Anodizing is an electrolytic passivation process used to increase the thickness of the natural oxide layer on the surface of metal parts. Anodic films are most commonly applied to protect aluminum and titanium alloys in the aerospace, automotive and consumer electronics industry.
For hard anodizing the distribution of the oxide thickness is mainly governed by the non-uniform current density distribution while for high speed anodizing additional non-uniformity due to local heat production becomes important. Typically, most of the produced heat is removed by forced convection of the electrolyte. This agitation is not always homogeneous and is a key factor in the overall performance of high speed anodizing processes
Optimizing both the process parameters and cell configuration of anodizing processes can be handled in an effective and accurate way within the framework of an engineering project, using an in house software solution that models all of the relevant phenomena. Previous projects have shown that the benefits for customers can be significant:
- an increase of 10% of the line speed for continuous reel-to-reel anodizing of lithographic plates while maintaining the required uniformity;
- a decrease of 20% in the energy consumption during the anodizing of aluminium for domestic and architectural applications.
Anodized products and components are used in thousands of commercial, industrial and consumer applications, including structures and architectural categories of all types, appliances, building products, furniture, motor vehicle components and others.
Elsyca has performed successful projects for leading international companies using reel-to-reel anodizing and electrograining processes on aluminum strips, for workpiece anodizing and for continuous anodizing and electrocolouring. The main goal is to increase the production speed and/or to decrease energy consumption while maintaining the same product quality and oxide thickness uniformity by changing the cell design and the process conditions.

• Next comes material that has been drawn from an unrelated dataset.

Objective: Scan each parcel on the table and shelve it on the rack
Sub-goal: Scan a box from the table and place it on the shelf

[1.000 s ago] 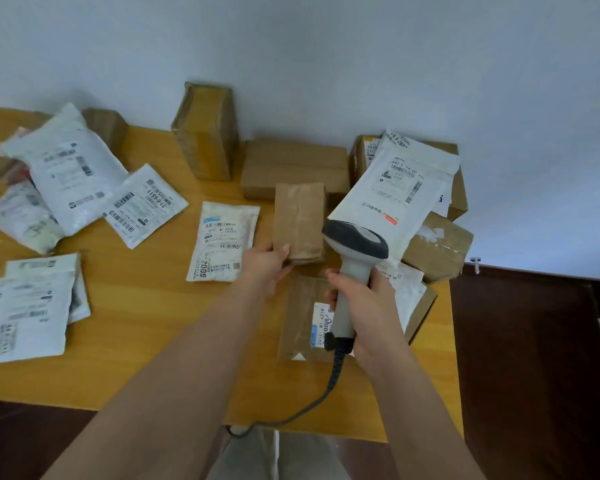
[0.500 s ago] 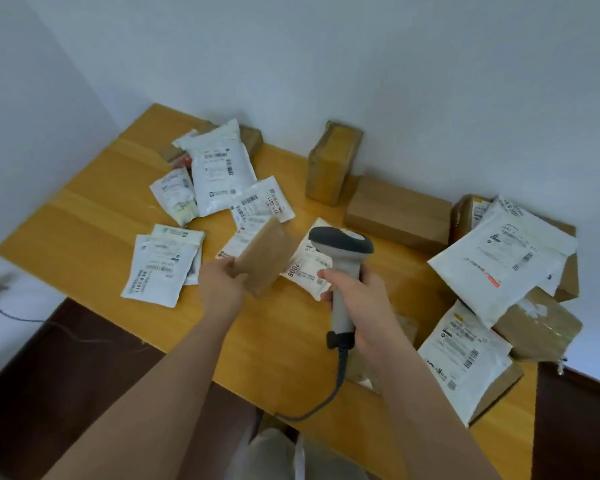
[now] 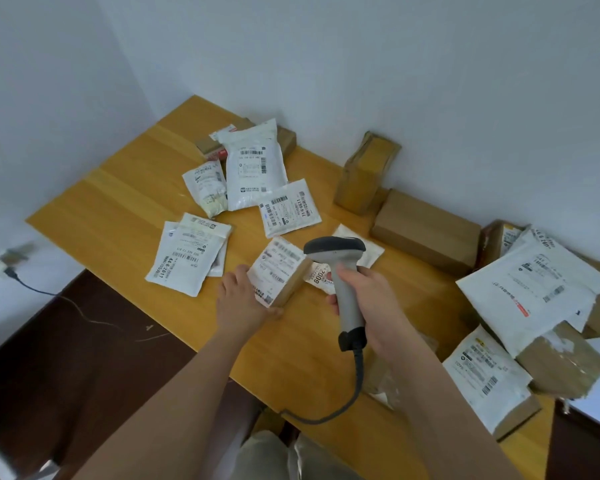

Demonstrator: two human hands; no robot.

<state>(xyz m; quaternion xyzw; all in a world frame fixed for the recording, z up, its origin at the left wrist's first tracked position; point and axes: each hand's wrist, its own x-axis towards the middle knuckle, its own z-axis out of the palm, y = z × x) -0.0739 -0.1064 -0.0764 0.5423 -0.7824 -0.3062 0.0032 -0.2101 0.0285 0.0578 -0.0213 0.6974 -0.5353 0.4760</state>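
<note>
Turned label-up since a moment ago, the box (image 3: 280, 271) sits tilted in the left hand (image 3: 243, 299), fingers curled round its near edge, above the table (image 3: 118, 209). Just right, the right hand (image 3: 368, 299) wraps the scanner (image 3: 340, 268), head facing the label, likely to read it.

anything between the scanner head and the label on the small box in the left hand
Nothing visible. The scanner in the right hand sits just right of the small box, whose label faces up in the left hand.
</note>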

Anodising is a process in which the surface of an aluminium product is converted into a protecting oxide layer by connecting the product in an acidic solution to the positive pole of a rectifier. Due to the high electrical resistance of the oxide layer a large overpotential (10 to 30 V) is needed to obtain a reasonable high current density (500 to 3000 A/m2). Therefore a considerable amount of heat is generated (5000 W/m2 of more) on the electrode-electrolyte interface. Traditionally, most of the produced heat is removed by forced convection of the electrolyte. This agitation will not always lead to homogeneous cooling of the aluminum parts, but is a key factor in the overall performance of the reactor. A considerable fraction of this heat might also be accumulated into the product itself.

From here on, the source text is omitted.